How do people with a full-time job here study and improve their Japanese?

Just a little background.

I studied college here and before my second year could start, COVID struck and it all went down hill from there. I was N3/N4 by the end of my first year and my level has stagnated since then. I couldn’t practice my Japanese because all my Japanese friends went home to the countryside during the peak of the pandemic and all classes became remote. Eventually went home because there was no purpose in just staying in my apartment paying loads of money when I can take my online classes back home and also depression from being alone in Tokyo. My Japanese classes lost its appeal as everything became memorize and repeat.

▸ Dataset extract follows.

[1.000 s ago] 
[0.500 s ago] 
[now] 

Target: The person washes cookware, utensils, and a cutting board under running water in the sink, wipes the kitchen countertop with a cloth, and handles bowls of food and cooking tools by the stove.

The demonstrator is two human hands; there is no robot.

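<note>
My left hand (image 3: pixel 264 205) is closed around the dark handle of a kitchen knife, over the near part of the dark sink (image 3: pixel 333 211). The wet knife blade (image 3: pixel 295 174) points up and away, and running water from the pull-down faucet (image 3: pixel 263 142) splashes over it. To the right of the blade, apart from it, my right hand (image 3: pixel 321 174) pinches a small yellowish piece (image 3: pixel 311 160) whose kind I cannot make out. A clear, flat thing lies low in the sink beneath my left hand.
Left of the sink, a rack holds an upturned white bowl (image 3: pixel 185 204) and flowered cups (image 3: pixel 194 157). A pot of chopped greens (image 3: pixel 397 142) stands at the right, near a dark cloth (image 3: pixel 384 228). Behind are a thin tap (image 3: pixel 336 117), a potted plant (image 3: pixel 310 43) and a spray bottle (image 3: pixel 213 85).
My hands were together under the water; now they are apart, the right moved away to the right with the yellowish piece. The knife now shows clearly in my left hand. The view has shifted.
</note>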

Fast forward to last year, I came back here to graduate. I took the JLPT N3 and passed but haven’t touched my studies since then because of job hunting. My reading and writing levels are okay but my conversational level is horrendous. I’m going to work full-time as an engineer and everyone speaks English in the office. I’m worried that my Japanese level is going to be worse. I really want to be fluent but considering I’m going to work full-time, I can’t think of an efficient way to improve.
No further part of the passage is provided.